Task goal: Each entry below must come back exactly as written, without its pictures.
::: Data provided
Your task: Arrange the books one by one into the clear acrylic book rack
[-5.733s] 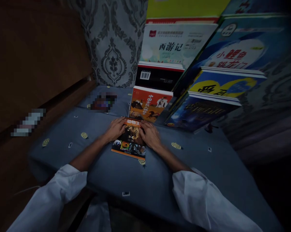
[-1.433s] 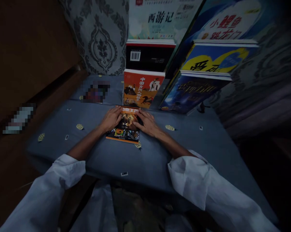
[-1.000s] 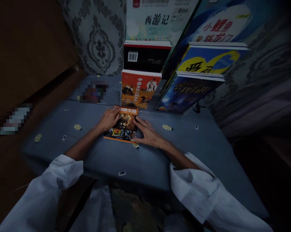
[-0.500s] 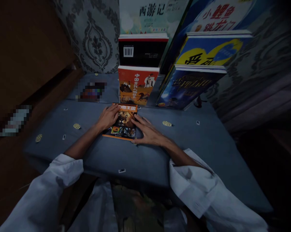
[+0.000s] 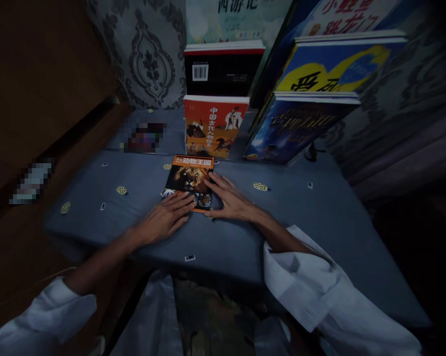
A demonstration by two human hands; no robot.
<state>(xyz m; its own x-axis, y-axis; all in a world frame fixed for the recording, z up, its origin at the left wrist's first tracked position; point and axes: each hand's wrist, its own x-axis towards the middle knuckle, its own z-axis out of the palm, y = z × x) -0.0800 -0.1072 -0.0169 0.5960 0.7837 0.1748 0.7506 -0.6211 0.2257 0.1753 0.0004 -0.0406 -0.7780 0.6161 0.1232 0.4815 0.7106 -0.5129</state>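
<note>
One book (image 5: 190, 179), partly under left grip (image 5: 166, 217), touching right grip (image 5: 232, 201)

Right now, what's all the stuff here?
lion book: one, black and orange, flat on cloth
red book: one, red and orange, standing behind it
black cover: one, black, behind red book
green cover: one, pale green, behind black cover
blue covers: three, blue, one part yellow, standing right
blurred patches: two, one dark, one pale, left
printed cloth: one, blue-grey, beneath
patterned wall: one, grey, behind
wooden panel: one, brown, left
sleeves: two, white, below
left hand: one, bare, across lion book's lower part
right hand: one, bare, at lion book's right edge
</note>
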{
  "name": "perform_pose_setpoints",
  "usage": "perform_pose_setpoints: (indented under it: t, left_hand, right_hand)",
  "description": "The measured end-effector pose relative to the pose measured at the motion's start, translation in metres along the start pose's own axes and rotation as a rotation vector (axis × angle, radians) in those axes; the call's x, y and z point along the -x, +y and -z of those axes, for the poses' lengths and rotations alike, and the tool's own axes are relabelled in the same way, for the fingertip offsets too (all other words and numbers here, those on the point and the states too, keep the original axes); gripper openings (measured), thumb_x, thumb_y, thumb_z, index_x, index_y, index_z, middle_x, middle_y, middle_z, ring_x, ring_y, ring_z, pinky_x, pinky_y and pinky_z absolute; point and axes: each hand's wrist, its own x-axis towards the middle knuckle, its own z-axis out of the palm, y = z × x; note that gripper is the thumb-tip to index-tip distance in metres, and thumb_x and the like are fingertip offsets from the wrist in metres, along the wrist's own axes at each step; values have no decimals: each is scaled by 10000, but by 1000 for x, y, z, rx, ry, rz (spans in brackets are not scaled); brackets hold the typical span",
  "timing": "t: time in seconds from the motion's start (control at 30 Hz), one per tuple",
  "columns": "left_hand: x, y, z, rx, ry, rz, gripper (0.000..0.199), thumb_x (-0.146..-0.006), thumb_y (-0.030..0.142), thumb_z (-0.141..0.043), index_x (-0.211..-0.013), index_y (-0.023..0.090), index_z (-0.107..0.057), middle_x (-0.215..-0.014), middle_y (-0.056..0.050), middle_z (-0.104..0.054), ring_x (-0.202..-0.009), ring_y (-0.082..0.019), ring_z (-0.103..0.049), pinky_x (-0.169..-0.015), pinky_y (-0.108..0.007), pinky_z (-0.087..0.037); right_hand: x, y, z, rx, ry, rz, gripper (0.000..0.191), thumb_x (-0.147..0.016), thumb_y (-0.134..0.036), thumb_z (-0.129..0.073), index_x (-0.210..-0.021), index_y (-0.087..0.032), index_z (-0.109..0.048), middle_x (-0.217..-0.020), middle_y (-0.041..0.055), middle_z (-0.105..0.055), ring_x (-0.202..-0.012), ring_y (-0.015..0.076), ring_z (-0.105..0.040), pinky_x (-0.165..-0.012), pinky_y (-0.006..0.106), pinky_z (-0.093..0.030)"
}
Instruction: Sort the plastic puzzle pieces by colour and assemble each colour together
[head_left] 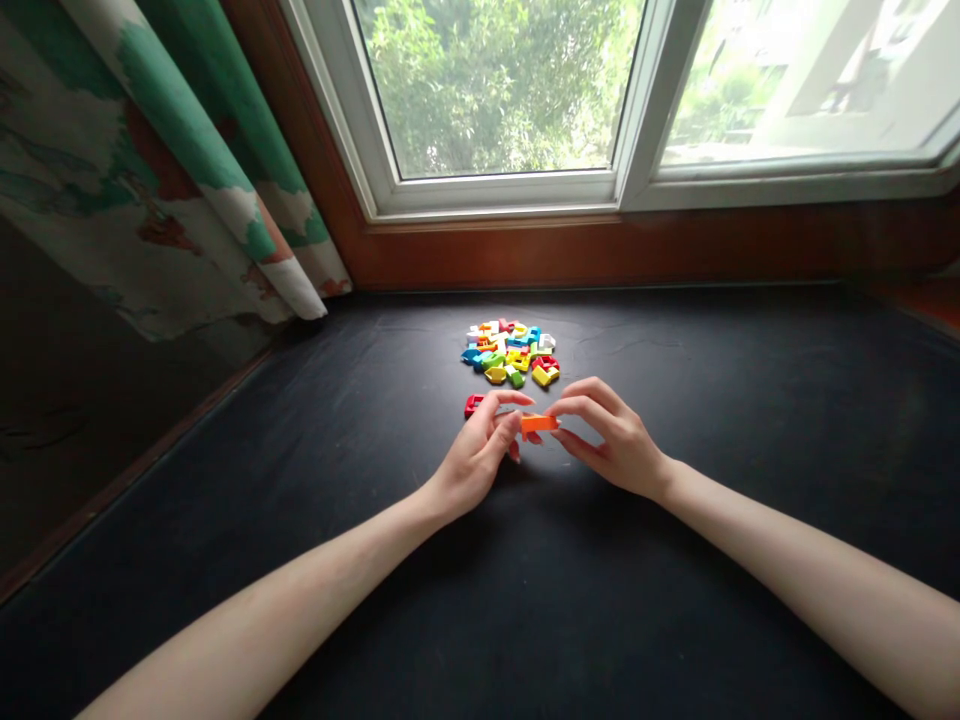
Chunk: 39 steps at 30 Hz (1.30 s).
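An orange plastic piece (538,423) is held between both hands above the black surface. My left hand (480,450) grips its left end, with the thumb and fingers closed on it. The fingertips of my right hand (615,440) pinch the right end. Just behind my left hand lies a red piece (472,405), partly covered by the fingers. Farther back, a pile of small coloured plastic pieces (517,358) in yellow, green, blue, red, white and orange rests on the surface.
The black surface (480,620) runs back to a wooden sill (495,255) under a white-framed window (510,190). A patterned curtain (225,200) hangs down at the left and reaches the surface's back left edge.
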Motion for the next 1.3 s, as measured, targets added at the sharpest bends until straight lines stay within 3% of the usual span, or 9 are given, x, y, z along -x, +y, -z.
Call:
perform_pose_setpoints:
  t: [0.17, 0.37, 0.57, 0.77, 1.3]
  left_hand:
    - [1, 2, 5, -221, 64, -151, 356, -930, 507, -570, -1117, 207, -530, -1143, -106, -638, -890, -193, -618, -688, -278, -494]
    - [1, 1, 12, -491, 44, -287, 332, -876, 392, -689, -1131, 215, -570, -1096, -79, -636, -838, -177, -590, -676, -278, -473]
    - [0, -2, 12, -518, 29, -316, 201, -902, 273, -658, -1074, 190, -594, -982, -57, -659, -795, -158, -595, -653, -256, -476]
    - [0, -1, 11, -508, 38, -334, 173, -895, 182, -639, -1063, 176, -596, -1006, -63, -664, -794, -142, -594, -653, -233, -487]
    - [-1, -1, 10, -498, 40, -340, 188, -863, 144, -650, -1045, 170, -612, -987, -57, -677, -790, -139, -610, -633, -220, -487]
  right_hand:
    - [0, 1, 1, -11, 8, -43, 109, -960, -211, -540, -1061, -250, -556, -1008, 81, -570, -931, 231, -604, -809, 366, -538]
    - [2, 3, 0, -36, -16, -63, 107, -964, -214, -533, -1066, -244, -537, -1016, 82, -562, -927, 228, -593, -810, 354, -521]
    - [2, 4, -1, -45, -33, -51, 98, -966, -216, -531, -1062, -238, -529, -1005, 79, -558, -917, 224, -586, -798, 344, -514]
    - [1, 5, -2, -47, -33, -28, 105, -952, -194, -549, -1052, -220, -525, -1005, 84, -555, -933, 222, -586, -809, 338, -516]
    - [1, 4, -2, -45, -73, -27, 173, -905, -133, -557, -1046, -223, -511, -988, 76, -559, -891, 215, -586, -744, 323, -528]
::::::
Response box:
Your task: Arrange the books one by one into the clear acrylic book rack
[-5.733s] 
[-1.433s] 
[-1.000s] 
[-0.500s] 
[+0.000s] 
A demonstration by two human hands; no robot.
<state>(xyz m; its own x-axis, y-axis; all in a world frame fixed for the recording, z up, its origin at the left wrist's first tracked position; point and axes: each hand's wrist, its own x-axis towards the middle knuckle, its own z-axis out of the palm, y = z × x) -0.0800 -0.1072 -0.0169 0.5960 0.7837 0.1748 0.7506 -0.6211 0.2257 0.1753 0.0004 -0.0406 -0.7780 0.6161 0.1232 0.4815 0.7106 -0.5129</state>
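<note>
One book (image 5: 190, 179), partly under left grip (image 5: 166, 217), touching right grip (image 5: 232, 201)

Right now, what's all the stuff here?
lion book: one, black and orange, flat on cloth
red book: one, red and orange, standing behind it
black cover: one, black, behind red book
green cover: one, pale green, behind black cover
blue covers: three, blue, one part yellow, standing right
blurred patches: two, one dark, one pale, left
printed cloth: one, blue-grey, beneath
patterned wall: one, grey, behind
wooden panel: one, brown, left
sleeves: two, white, below
left hand: one, bare, across lion book's lower part
right hand: one, bare, at lion book's right edge
</note>
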{
  "name": "perform_pose_setpoints",
  "usage": "perform_pose_setpoints: (indented under it: t, left_hand, right_hand)",
  "description": "The measured end-effector pose relative to the pose measured at the motion's start, translation in metres along the start pose's own axes and rotation as a rotation vector (axis × angle, radians) in those axes; the call's x, y and z point along the -x, +y and -z of those axes, for the poses' lengths and rotations alike, and the tool's own axes are relabelled in the same way, for the fingertip offsets too (all other words and numbers here, those on the point and the states too, keep the original axes); gripper openings (measured), thumb_x, thumb_y, thumb_z, index_x, index_y, index_z, middle_x, middle_y, middle_z, ring_x, ring_y, ring_z, pinky_x, pinky_y and pinky_z absolute; point and axes: each hand's wrist, its own x-axis towards the middle knuckle, its own z-axis out of the palm, y = z × x; note that gripper is the thumb-tip to index-tip distance in metres, and thumb_x and the like are fingertip offsets from the wrist in metres, along the wrist's own axes at each step; values have no decimals: each is scaled by 10000, but by 1000 for x, y, z, rx, ry, rz (spans in brackets are not scaled); brackets hold the typical span",
  "timing": "t: time in seconds from the motion's start (control at 30 Hz), one per tuple",
  "columns": "left_hand: x, y, z, rx, ry, rz, gripper (0.000..0.199), thumb_x (-0.146..-0.006), thumb_y (-0.030..0.142), thumb_z (-0.141..0.043), index_x (-0.211..-0.013), index_y (-0.023..0.090), index_z (-0.107..0.057), middle_x (-0.215..-0.014), middle_y (-0.056..0.050), middle_z (-0.104..0.054), ring_x (-0.202..-0.009), ring_y (-0.082..0.019), ring_z (-0.103..0.049), pinky_x (-0.169..-0.015), pinky_y (-0.108..0.007), pinky_z (-0.087..0.037); right_hand: x, y, z, rx, ry, rz, gripper (0.000..0.191), thumb_x (-0.147..0.016), thumb_y (-0.134..0.036), thumb_z (-0.129..0.073), index_x (-0.210..-0.021), index_y (-0.087..0.032), index_z (-0.109..0.048), middle_x (-0.217..-0.020), middle_y (-0.041..0.055), middle_z (-0.105..0.055), ring_x (-0.202..-0.012), ring_y (-0.015..0.076), ring_z (-0.105..0.040), pinky_x (-0.165..-0.012), pinky_y (-0.006..0.106), pinky_z (-0.093..0.030)"
}
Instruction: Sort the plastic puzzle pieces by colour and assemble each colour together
[head_left] 
Chunk: 39 steps at 30 Hz (1.30 s).
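An orange plastic piece (538,423) is held between both hands above the black surface. My left hand (480,450) grips its left end, with the thumb and fingers closed on it. The fingertips of my right hand (615,440) pinch the right end. Just behind my left hand lies a red piece (472,405), partly covered by the fingers. Farther back, a pile of small coloured plastic pieces (517,358) in yellow, green, blue, red, white and orange rests on the surface.
The black surface (480,620) runs back to a wooden sill (495,255) under a white-framed window (510,190). A patterned curtain (225,200) hangs down at the left and reaches the surface's back left edge.
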Motion for the next 1.3 s, as measured, targets added at the sharpest bends until straight lines stay within 3% of the usual span, or 9 are given, x, y, z along -x, +y, -z.
Call:
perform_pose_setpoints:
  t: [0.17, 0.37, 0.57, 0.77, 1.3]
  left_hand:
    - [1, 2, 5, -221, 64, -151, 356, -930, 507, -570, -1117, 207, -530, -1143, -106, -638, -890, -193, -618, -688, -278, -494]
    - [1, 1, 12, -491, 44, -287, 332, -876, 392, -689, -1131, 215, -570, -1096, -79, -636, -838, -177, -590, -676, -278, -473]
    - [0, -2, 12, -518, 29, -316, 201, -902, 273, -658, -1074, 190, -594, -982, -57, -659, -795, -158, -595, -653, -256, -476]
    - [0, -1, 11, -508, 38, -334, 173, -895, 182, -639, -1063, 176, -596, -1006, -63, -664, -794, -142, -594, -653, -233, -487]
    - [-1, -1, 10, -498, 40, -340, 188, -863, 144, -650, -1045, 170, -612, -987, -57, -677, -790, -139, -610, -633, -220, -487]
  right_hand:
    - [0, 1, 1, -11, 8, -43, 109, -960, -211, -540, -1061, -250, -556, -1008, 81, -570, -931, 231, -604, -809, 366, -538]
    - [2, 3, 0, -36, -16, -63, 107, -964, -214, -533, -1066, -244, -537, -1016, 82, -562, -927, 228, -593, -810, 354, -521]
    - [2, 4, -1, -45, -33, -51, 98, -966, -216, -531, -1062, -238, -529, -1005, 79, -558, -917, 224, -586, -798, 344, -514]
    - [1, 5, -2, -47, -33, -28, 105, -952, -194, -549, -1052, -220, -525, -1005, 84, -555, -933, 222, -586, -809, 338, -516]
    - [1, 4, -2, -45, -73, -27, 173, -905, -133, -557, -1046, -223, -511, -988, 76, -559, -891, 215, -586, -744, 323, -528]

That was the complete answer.